MATERIAL PROVIDED Block Start

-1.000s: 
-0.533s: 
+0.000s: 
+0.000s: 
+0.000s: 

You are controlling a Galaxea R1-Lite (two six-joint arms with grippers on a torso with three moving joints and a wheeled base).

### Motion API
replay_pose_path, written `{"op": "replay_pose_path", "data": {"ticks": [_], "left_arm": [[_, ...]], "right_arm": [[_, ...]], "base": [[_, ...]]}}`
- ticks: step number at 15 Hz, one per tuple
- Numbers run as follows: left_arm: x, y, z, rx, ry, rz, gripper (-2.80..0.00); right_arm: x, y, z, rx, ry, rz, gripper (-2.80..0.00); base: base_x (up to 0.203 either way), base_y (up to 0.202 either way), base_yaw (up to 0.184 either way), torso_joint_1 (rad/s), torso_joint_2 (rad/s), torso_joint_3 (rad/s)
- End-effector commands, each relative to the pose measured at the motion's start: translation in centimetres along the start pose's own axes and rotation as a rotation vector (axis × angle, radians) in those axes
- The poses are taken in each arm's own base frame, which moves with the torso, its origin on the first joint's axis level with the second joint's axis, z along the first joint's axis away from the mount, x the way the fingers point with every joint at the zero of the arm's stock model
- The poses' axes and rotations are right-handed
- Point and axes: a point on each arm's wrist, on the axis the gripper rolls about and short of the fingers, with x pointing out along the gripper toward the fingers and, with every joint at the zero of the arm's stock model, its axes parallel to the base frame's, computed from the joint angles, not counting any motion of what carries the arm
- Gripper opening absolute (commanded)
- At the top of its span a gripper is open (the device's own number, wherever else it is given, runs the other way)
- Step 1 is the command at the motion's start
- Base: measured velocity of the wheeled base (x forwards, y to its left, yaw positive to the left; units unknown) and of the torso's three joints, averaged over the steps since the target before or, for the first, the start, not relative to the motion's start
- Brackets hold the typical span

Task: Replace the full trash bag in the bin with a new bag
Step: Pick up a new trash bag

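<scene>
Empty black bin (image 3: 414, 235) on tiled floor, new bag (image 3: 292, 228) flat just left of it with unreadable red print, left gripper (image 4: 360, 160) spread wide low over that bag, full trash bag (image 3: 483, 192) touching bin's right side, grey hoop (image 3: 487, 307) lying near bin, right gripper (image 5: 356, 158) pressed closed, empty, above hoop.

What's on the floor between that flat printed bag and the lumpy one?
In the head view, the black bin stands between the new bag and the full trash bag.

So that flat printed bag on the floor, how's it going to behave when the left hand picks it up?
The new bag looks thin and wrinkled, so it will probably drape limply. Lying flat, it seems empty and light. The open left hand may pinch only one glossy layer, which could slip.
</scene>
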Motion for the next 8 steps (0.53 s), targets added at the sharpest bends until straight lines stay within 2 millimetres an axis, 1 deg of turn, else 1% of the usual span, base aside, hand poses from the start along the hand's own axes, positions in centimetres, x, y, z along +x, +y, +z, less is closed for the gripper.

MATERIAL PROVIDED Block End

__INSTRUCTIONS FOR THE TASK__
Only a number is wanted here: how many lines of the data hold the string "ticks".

__TASK ANSWER__
2